_Problem to work on_: Will you give the material below again, every line exactly as it is?

═════ Records for this task ═════

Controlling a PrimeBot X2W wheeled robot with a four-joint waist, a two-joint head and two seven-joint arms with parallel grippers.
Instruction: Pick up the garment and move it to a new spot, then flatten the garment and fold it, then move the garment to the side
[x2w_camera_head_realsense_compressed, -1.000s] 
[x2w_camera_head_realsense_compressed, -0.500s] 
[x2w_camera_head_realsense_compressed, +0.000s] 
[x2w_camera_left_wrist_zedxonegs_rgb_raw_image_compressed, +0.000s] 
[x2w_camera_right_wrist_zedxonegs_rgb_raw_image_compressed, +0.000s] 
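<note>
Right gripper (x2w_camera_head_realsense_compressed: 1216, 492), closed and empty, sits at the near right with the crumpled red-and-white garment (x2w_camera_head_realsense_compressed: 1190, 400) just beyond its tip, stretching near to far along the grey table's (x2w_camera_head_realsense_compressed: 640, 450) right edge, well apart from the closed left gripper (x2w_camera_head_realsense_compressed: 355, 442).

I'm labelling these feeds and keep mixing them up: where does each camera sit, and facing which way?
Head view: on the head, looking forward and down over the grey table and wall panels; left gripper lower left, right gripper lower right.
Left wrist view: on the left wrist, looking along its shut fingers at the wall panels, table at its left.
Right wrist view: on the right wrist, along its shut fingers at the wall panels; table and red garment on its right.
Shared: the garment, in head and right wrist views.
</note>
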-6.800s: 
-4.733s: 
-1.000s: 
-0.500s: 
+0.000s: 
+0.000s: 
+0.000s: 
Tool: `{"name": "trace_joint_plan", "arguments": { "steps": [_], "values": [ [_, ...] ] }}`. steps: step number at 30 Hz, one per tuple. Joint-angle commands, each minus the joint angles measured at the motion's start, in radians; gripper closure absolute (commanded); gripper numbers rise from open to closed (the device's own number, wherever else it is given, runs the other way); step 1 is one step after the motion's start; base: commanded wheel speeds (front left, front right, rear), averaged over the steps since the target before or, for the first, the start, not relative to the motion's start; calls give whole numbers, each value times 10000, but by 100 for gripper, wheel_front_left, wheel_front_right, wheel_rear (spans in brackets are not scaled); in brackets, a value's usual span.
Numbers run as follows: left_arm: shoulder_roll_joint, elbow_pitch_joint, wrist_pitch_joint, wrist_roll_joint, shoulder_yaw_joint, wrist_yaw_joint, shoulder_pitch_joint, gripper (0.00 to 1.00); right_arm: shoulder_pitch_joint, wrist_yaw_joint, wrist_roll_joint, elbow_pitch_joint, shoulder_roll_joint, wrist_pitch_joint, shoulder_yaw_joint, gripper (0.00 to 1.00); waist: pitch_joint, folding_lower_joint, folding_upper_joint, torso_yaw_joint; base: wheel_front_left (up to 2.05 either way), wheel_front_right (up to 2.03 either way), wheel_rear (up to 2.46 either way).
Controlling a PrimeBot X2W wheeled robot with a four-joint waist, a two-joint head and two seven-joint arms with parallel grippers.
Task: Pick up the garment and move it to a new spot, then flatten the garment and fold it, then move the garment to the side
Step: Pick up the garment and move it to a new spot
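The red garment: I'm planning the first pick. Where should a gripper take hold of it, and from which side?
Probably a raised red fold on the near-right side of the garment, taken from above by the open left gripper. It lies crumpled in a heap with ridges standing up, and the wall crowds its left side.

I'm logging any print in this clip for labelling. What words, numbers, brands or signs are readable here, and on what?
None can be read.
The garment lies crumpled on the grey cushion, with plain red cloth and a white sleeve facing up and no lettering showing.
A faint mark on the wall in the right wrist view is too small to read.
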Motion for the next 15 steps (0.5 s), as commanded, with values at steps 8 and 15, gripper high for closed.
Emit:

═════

_Written solution_:
Controlling a PrimeBot X2W wheeled robot with a four-joint waist, a two-joint head and two seven-joint arms with parallel grippers.
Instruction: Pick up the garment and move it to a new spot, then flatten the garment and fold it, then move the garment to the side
[x2w_camera_head_realsense_compressed, -1.000s] 
[x2w_camera_head_realsense_compressed, -0.500s] 
[x2w_camera_head_realsense_compressed, +0.000s] 
[x2w_camera_left_wrist_zedxonegs_rgb_raw_image_compressed, +0.000s] 
[x2w_camera_right_wrist_zedxonegs_rgb_raw_image_compressed, +0.000s] 
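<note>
Right gripper (x2w_camera_head_realsense_compressed: 1216, 492), closed and empty, sits at the near right with the crumpled red-and-white garment (x2w_camera_head_realsense_compressed: 1190, 400) just beyond its tip, stretching near to far along the grey table's (x2w_camera_head_realsense_compressed: 640, 450) right edge, well apart from the closed left gripper (x2w_camera_head_realsense_compressed: 355, 442).

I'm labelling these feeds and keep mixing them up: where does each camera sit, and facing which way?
Head view: on the head, looking forward and down over the grey table and wall panels; left gripper lower left, right gripper lower right.
Left wrist view: on the left wrist, looking along its shut fingers at the wall panels, table at its left.
Right wrist view: on the right wrist, along its shut fingers at the wall panels; table and red garment on its right.
Shared: the garment, in head and right wrist views.
</note>
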-6.800s: 
-4.733s: 
-1.000s: 
-0.500s: 
+0.000s: 
+0.000s: 
+0.000s: 
Tool: `{"name": "trace_joint_plan", "arguments": { "steps": [_], "values": [ [_, ...] ] }}`. steps: step number at 30 Hz, one per tuple. Joint-angle commands, each minus the joint angles measured at the motion's start, in radians; gripper closure absolute (commanded); gripper numbers rise from open to closed (the device's own number, wherever else it is given, runs the other way); step 1 is one step after the motion's start; base: commanded wheel speeds (front left, front right, rear), averaged over the steps since the target before or, for the first, the start, not relative to the motion's start; calls give whole numbers, each value times 10000, but by 100 for gripper, wheel_front_left, wheel_front_right, wheel_rear (spans in brackets are not scaled); in brackets, a value's usual span.
Numbers run as follows: left_arm: shoulder_roll_joint, elbow_pitch_joint, wrist_pitch_joint, wrist_roll_joint, shoulder_yaw_joint, wrist_yaw_joint, shoulder_pitch_joint, gripper (0.00 to 1.00); right_arm: shoulder_pitch_joint, wrist_yaw_joint, wrist_roll_joint, elbow_pitch_joint, shoulder_roll_joint, wrist_pitch_joint, shoulder_yaw_joint, gripper (0.00 to 1.00); waist: pitch_joint, folding_lower_joint, folding_upper_joint, torso_yaw_joint; base: wheel_front_left (up to 2.05 either way), wheel_front_right (up to 2.03 either way), wheel_rear (up to 2.46 either way).
Controlling a PrimeBot X2W wheeled robot with a four-joint waist, a two-joint head and two seven-joint arms with parallel grippers.
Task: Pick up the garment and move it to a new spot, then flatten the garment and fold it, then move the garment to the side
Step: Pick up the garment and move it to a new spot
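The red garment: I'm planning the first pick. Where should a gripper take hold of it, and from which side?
Probably a raised red fold on the near-right side of the garment, taken from above by the open left gripper. It lies crumpled in a heap with ridges standing up, and the wall crowds its left side.

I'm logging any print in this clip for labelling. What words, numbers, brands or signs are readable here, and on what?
None can be read.
The garment lies crumpled on the grey cushion, with plain red cloth and a white sleeve facing up and no lettering showing.
A faint mark on the wall in the right wrist view is too small to read.
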Motion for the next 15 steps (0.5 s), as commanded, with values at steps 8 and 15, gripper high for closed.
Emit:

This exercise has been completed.